Es difícil que la ciudad que nunca duerme te deje indiferente. Regresamos a Alemania con la maleta llena de regalos y recuerdos, quizás con la ligera sospecha de que aquello no podía ser un adiós definitivo, porque Nueva York es demasiado inabarcable como para tener la sensación de que no hace falta regresar.









 


El Danubio, uno de los ríos más influyentes del Viejo Continente, atraviesa cuatro capitales europeas: Belgrado, Bratislava, Viena y Budapest. En febrero de 2013 visité la capital austríaca y, ahora, casi diez años después, le ha llegado el turno a la capital húngara.


No es difícil adivinar por qué esta ciudad resulta tan atractiva para tantos turistas de todo el mundo. Su pertenencia a la URSS parece no haber hecho mella en su magnificencia arquitectónica y, en vez de encontramos con los típicos edificios comunistas carentes de encanto, en Budapest se suceden las avenidas imponentes con fachadas plagadas de elementos propios del Art Nouveau. En función de la calle donde nos encontremos, resulta sencillo pensar que estamos atravesando París, Viena, Berlín o Tel Aviv.

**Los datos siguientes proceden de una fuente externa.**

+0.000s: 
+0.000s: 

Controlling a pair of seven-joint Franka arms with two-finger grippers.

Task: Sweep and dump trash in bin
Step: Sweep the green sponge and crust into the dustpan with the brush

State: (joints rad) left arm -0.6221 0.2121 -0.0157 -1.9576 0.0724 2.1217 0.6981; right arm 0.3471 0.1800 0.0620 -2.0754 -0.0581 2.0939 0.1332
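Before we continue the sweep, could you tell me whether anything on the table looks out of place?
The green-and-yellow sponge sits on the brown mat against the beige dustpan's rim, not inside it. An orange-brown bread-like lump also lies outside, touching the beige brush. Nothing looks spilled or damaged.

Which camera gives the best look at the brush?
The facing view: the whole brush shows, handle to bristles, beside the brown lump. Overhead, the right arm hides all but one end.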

El breve viaje estuvo marcado por el intenso calor de finales de julio, pero eso no nos impidió recorrer la ciudad prácticamente de punta a punta. Estuvimos repetidas veces en el barrio judío, donde visitamos el bar en ruinas más famoso de la ciudad: Szimpla Kert. Los domingos se celebra aquí un mercadillo en el que venden todo tipo de productos regionales: quesos, hortalizas, frutas, embutido, bollos de canela, refrescos con sabor a lavanda, miel… Como llegamos bastante temprano, no había demasiada gente, así que pudimos deambular con tranquilidad por este laberíntico lugar. Todas las paredes están cubiertas de grafitis y mensajes en rotulador que los diversos visitantes han ido dejando a lo largo de los años (muchos de los cuales estaban en español). Cada rincón esconde detalles de lo más curiosos, por lo que merece la pena atravesar las distintas estancias para ver las plantas, los carteles y demás objetos que componen este ecléctico local.

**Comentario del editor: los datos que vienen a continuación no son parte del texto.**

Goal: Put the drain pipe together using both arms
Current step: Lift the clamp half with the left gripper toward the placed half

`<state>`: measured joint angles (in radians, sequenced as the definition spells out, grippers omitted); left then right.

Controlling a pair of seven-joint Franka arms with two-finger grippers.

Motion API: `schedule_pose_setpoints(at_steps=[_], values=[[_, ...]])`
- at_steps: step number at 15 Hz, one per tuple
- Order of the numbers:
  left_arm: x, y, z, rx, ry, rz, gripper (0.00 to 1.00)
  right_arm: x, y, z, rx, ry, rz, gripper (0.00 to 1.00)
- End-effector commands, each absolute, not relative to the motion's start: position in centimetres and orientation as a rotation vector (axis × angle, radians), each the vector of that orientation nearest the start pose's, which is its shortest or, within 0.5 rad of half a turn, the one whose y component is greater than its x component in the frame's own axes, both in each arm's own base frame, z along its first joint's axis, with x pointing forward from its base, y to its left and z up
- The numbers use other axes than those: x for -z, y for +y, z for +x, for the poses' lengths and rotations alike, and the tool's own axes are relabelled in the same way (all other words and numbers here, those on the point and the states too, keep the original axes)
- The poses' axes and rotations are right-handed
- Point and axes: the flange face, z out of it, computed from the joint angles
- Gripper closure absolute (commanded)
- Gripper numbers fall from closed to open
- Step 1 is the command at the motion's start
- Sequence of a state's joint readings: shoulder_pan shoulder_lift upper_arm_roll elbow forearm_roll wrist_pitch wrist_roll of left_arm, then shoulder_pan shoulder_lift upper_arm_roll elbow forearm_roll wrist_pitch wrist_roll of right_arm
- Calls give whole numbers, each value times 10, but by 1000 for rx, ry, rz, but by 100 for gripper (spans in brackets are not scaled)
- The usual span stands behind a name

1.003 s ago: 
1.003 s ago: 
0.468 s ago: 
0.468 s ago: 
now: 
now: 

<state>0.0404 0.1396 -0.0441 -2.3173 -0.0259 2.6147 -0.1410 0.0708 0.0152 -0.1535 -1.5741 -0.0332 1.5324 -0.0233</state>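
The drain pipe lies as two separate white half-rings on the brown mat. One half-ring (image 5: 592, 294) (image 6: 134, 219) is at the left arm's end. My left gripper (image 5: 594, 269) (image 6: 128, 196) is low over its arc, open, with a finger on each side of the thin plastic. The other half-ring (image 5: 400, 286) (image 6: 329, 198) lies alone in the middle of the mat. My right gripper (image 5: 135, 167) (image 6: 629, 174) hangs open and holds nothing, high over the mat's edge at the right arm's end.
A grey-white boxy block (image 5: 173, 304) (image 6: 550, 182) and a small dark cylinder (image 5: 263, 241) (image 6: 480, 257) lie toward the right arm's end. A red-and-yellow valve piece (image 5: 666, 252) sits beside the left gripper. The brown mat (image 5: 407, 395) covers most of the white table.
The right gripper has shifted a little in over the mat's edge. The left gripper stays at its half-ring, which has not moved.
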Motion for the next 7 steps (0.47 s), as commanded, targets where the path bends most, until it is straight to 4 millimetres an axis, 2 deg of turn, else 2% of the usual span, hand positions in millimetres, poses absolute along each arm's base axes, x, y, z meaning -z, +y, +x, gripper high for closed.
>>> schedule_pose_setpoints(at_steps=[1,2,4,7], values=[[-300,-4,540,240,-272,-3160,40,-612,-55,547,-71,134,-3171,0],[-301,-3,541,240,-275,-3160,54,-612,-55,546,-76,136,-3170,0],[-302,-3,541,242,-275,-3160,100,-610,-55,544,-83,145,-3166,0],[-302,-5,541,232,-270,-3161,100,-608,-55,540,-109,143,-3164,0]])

Para comenzar bien la mañana y reponer energías, siempre íbamos a desayunar a alguna cafetería cercana. Aunque en el desayuno casi siempre suelo decantarme por las opciones con azúcar, las opciones saladas sonaban tan tentadoras que costaba decidirse. He aquí mis dos platos preferidos: french toast con frutas y mermelada de frambuesa y huevos benedictinos sobre un muffin inglés con salmón ahumado, espinacas y salsa holandesa. Además, uno de mis descubrimientos culinarios fue el helado de rosa que servían en la heladería cercana a la basílica de San Esteban (Gelarto rosa).


Una de las mejores experiencias fue subir al ferry por la noche y ver todos los imponentes edificios iluminados. El Parlamento eclipsaba al resto de monumentos con su llamativa cúpula y sus numerosas ventanas de arco ojival. Otra de las joyas arquitectónicas es el Balneario Széchenyi, aunque estaba a rebosar de gente tanto en la zona al aire libre como en las piscinas interiores.

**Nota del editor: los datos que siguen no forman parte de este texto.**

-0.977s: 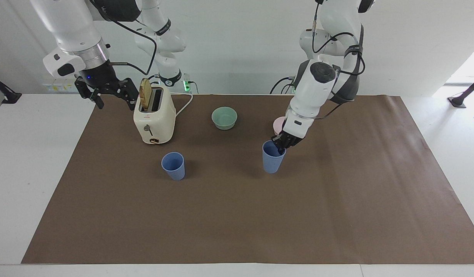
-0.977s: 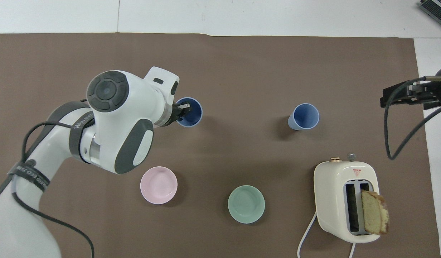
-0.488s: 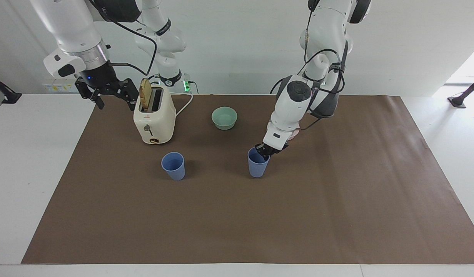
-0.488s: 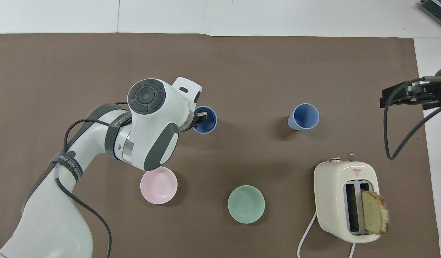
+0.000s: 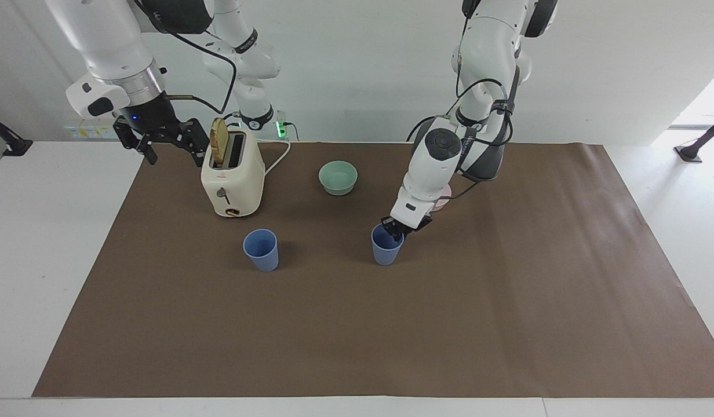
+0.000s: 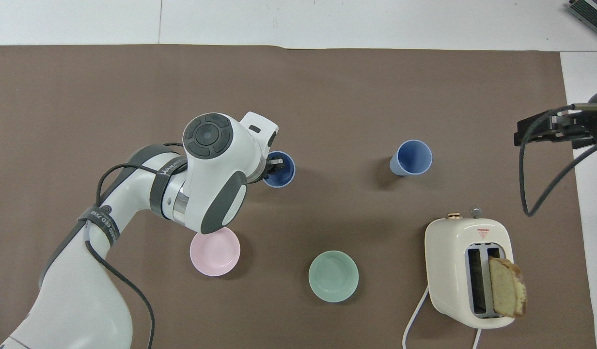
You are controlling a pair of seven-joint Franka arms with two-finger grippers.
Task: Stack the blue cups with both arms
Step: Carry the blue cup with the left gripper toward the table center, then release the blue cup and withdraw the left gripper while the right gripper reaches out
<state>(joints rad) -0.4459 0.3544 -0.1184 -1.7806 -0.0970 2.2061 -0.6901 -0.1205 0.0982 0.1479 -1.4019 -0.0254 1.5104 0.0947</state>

Las huellas del Holocausto están presentes en distintas partes de la ciudad. Al igual que en Alemania, hay numerosas piedras en relieve (Stolpersteine) donde están grabados los nombres de víctimas del nacionalsocialismo. Además, a orillas del río se encuentra un monumento emblemático de la ciudad: el monumento de los zapatos, en conmemoración de los judíos que eran ejecutados tras recibir la orden de descalzarse, ya que por aquel entonces los zapatos eran considerados enseres de valor. 


El último día, cuando faltaban pocas horas para el vuelo y no sabía muy bien qué más visitar, entré en una cafetería/librería en la que vendían todo tipo de libros en inglés. Al final opté por un libro de relatos de Murakami que había leído hace mucho tiempo en español. No es la primera vez que me reencuentro con una lectura cambiando de idioma, pero es curioso cómo siempre se instala esa sensación de ver de nuevo a un viejo conocido que ha cambiado ligeramente (quizás de ropa o corte de pelo).